* Exercise description: Below is a listing to transcribe in full and exactly; keep the pictures out.

* Dataset extract:
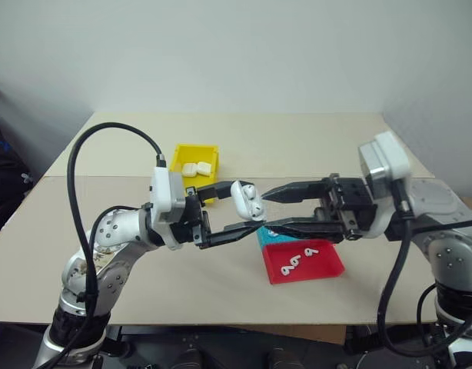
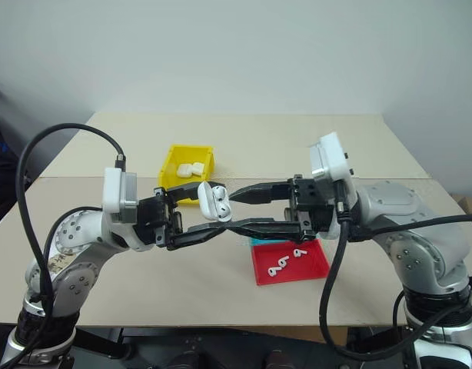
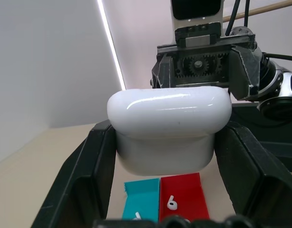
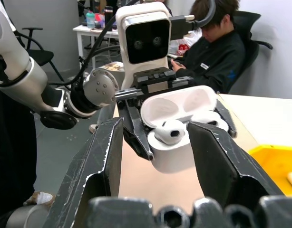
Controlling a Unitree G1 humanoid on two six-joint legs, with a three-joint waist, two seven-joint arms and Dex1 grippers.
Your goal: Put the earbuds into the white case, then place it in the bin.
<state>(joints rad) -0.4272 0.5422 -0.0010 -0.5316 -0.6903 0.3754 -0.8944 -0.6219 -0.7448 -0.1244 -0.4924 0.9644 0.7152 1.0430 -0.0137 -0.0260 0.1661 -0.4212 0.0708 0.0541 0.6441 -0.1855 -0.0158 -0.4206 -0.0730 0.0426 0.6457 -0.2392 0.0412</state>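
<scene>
head view: your left gripper (image 1: 234, 214) clamps the white case (image 1: 247, 200), lid open, above the table (image 1: 144, 269). right gripper (image 1: 273, 209) spread around it. right wrist view: an earbud (image 4: 169, 131) sits in the case. yellow bin (image 1: 194, 157) behind.

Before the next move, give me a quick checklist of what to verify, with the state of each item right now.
1. Left claw gripping the white case: ok, clamped between its fingers.
2. Case lid open: ok, right wrist view shows it up.
3. Earbuds in case: one earbud sits in a well; second cannot tell.
4. Right claw free of the case: ok, fingers open either side of it.
5. Spare earbuds in red tray: ok, lying loose.
6. Yellow bin has room: ok, some cases inside, space left.
</scene>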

* Response to the exercise:
Controlling a Unitree G1 humanoid on two six-joint legs, with a three-joint waist, two seven-joint arms and Dex1 grippers.
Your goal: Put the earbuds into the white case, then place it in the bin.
<state>(joints rad) -0.4272 0.5422 -0.0010 -0.5316 -0.6903 0.3754 -0.8944 -0.6219 -0.7448 -0.1244 -0.4924 0.9644 0.7152 1.0430 -0.0137 -0.0260 0.1661 -0.4212 0.0708 0.0541 0.6441 -0.1855 -0.0158 -0.4206 -0.0730 0.0426 0.6457 -0.2392 0.0412</state>
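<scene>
head view: your left gripper (image 1: 234, 214) clamps the white case (image 1: 247, 200), lid open, above the table (image 1: 144, 269). right gripper (image 1: 273, 209) spread around it. right wrist view: an earbud (image 4: 169, 131) sits in the case. yellow bin (image 1: 194, 157) behind.

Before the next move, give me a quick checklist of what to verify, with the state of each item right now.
1. Left claw gripping the white case: ok, clamped between its fingers.
2. Case lid open: ok, right wrist view shows it up.
3. Earbuds in case: one earbud sits in a well; second cannot tell.
4. Right claw free of the case: ok, fingers open either side of it.
5. Spare earbuds in red tray: ok, lying loose.
6. Yellow bin has room: ok, some cases inside, space left.
</scene>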

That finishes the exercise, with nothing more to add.